Depois disso, é mudar o foco de faturamento para rentabilidade. É preferível ter uma geração de caixa com bons resultados do que um negócio gigantesco em que é preciso ir ao banco bater para pegar dinheiro.

O mundo, como um todo, entrou nessa onda de EBITDA que, no fundo, não serve para muita coisa se não para o valuation na hora de fazer uma venda. Não dá para fazer muita coisa com isso no dia a dia do negócio.

Essa confusão atrapalha muitas empresas. O que mais vejo é gente abrindo ponto de venda quando deveria estar fechando ponto de venda.

Novo Varejo – E quem, ao passar a olhar por essa ótica, perceber que o foco no faturamento o levou para um buraco? Como especialista em reestruturação, você acredita que é possível adotar ações concretas para ‘pivotar’ antes de recorrer ao mercado financeiro?

Max Mustrangi – Muitas vezes sim. É preciso, porém, deixar o orgulho de lado. Muitos empresários ainda acreditam que fechar lojas e diminuir de tamanho é dar um passo para trás quando essas atitudes são aquelas que poderão garantir a manutenção da autonomia e da saúde da empresa.

O que é que você está vendendo que te dá lucro? O que dá prejuízo? De novo, não falo de volume ou faturamento. Falo de rentabilidade.

Pare de focar em volume, volume, volume. Eu até brinco. Se o avião está caindo, jogue pela janela tudo o que faz peso atrapalha a chance de sobrevivência de quem precisa sobreviver.
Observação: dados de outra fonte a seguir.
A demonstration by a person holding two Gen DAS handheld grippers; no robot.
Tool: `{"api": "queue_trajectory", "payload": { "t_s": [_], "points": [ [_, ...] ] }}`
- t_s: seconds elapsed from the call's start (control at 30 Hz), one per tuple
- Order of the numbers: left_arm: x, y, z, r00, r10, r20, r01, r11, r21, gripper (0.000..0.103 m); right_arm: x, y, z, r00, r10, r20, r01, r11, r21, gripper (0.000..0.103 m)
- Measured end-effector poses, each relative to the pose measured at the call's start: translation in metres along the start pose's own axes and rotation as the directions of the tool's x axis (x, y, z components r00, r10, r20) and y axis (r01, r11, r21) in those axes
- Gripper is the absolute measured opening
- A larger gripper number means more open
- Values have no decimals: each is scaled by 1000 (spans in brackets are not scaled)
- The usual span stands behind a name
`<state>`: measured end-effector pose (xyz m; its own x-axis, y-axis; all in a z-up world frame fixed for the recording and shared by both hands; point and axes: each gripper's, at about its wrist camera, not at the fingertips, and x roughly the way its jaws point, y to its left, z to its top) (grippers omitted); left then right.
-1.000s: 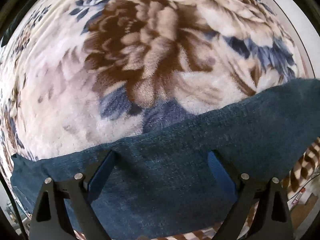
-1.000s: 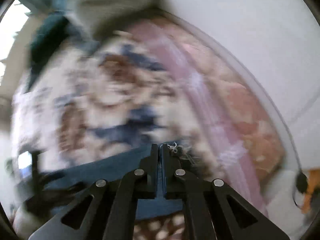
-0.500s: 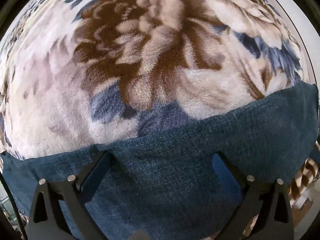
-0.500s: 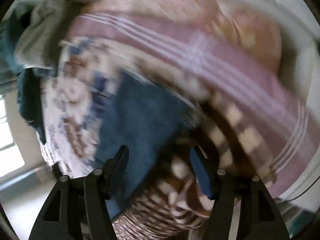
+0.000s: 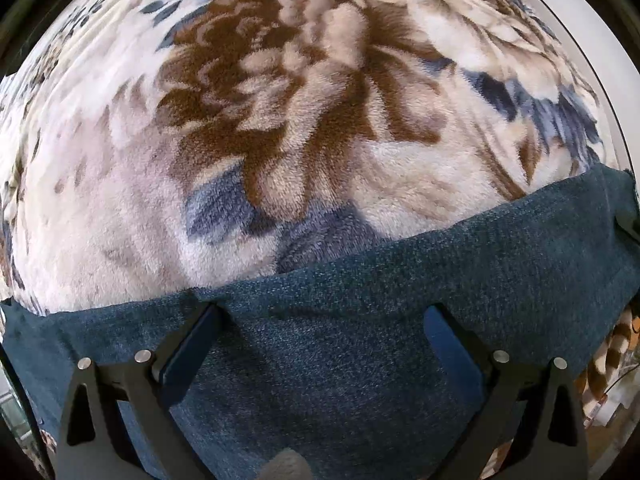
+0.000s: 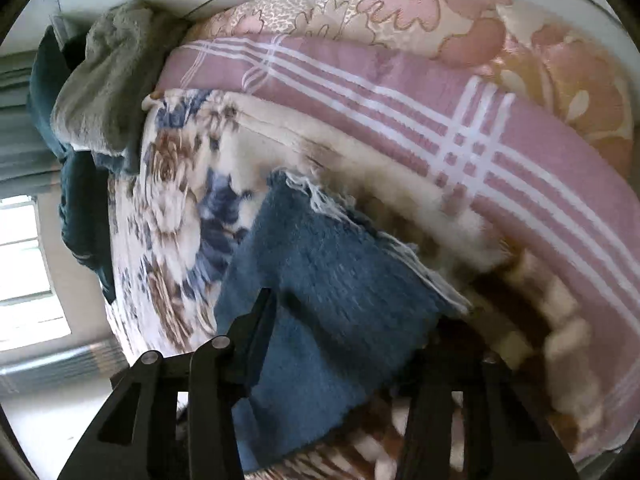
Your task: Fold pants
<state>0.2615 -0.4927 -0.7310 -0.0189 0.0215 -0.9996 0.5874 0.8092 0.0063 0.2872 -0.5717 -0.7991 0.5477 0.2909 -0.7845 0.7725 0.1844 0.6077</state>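
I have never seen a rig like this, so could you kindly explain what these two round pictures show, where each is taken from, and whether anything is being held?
There is no robot here: a person holds a two-finger gripper in each hand, and each gripper carries a fisheye camera looking forward along its fingers, hence the round, bulging pictures.

The left wrist view shows the left gripper, its black fingers spread wide over blue denim pants lying on a fluffy floral blanket.

The right wrist view shows the right gripper, also open, over the frayed hem of the same pants. Behind it lie a pink checked blanket and a grey garment, slightly blurred.

Neither gripper is closed on anything, so nothing is held at this moment.
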Motion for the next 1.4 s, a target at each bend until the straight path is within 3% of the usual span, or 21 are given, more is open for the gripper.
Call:
{"api": "queue_trajectory", "payload": {
  "t_s": [0.03,0.1,0.17,0.2,0.23,0.3,0.37,0.4,0.43,0.57,0.67,0.73,0.8,0.83,0.87,1.03,1.3,1.4],
  "points": [
    [2,0,1,1000,0,-3,0,1000,-1,103,1,5,1,999,28,18,-28,1000,-2,12],
    [5,1,3,1000,-5,-5,5,1000,-6,103,-3,17,0,994,98,56,-97,995,-28,12],
    [2,2,5,1000,-6,-5,6,1000,-8,103,2,27,-1,993,108,45,-106,993,-54,18],
    [4,2,5,1000,-4,-5,4,1000,-7,103,9,27,-2,994,107,24,-106,994,-41,34],
    [7,1,4,1000,1,-9,-1,1000,-5,103,15,24,-2,994,105,-8,-106,994,-21,39],
    [5,0,4,1000,2,-16,-2,1000,-12,103,31,16,-3,992,117,-54,-115,993,28,39],
    [4,0,4,1000,-2,-20,2,1000,-13,103,35,17,-6,994,104,-32,-104,994,19,25],
    [0,1,5,1000,-8,-21,8,1000,-15,103,35,16,-7,996,92,-19,-92,996,21,10],
    [0,2,4,1000,-16,-21,16,1000,-14,103,32,15,-8,996,91,-1,-91,995,37,9],
    [-13,21,0,999,-35,-39,33,998,-56,103,10,16,-10,993,64,99,-69,996,51,7],
    [-18,50,-9,997,-45,-67,34,986,-161,103,14,20,-13,993,107,52,-109,994,29,13],
    [-16,68,-16,995,-20,-100,-1,977,-213,103,24,22,-15,995,104,-2,-104,994,33,23],
    [-13,85,-24,993,-17,-114,-14,966,-259,103,28,24,-17,995,99,5,-99,994,35,23],
    [-10,92,-29,992,-9,-123,-24,963,-269,103,28,25,-18,995,94,18,-95,995,36,16],
    [-6,99,-33,992,-3,-127,-33,961,-274,103,27,25,-20,997,68,32,-70,997,38,8],
    [-6,115,-47,996,6,-93,-32,961,-276,103,7,30,-25,992,18,124,-26,998,62,8],
    [-34,138,-78,988,137,-66,-149,961,-233,103,-24,98,-51,981,-22,192,41,995,-96,7],
    [-49,167,-96,989,134,-59,-144,954,-262,103,-32,133,-74,979,-17,205,50,986,-159,7]
  ]
}}
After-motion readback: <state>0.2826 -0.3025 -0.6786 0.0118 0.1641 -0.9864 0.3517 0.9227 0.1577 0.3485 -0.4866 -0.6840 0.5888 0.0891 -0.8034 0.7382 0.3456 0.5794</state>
Então, infelizmente, a dica é cortar. Cortar os itens que dão prejuízos, cortar – muitas vezes – pessoas. Reduzir a estrutura, ainda que isso signifique reduzir junto o faturamento.

Na hora que se joga fora esses itens que dão prejuízo e incham o negócio, a rentabilidade vai aumentar. A partir daí, sim. O negócio está do tamanho que deveria? Agora é hora de estabilizá-lo e voltar a pensar em crescer com sustentabilidade.

Deixe o orgulho e até o coração de lado e busque a eficiência financeira. Essa é a lição.

Novo Varejo – Até aqui, olhamos por um prisma amplo. Mas sabemos que o varejo é muito grande e heterogêneo. Dentro desse contexto, você consegue apontar segmentos que estão sofrendo mais que outros pela atual conjuntura? 

Max Mustrangi – Olha, eu prefiro sempre fugir dessa abordagem. Porque, ao atender empresas de diversos segmentos, aprendi que sofrer mais ou menos com a conjuntura depende mais daquilo que as empresas podem controlar do que do segmento em si.

No varejo alimentício, por exemplo, temos empresas que vão muito bem e outras que estão quebrando. Tudo está ligado à gestão e ao posicionamento.

Você está vendendo commodity ou se posiciona em alguma especialidade? Não falo aqui, do produto, tá? Falo do valor agregado que se entrega, o serviço agregado, aquilo que gera caixa operacional.

Quem se posiciona como especialidade está se saindo bem porque é menos pressionado por aquela disputa de margem que falamos lá no início. Então, é olhar para dentro.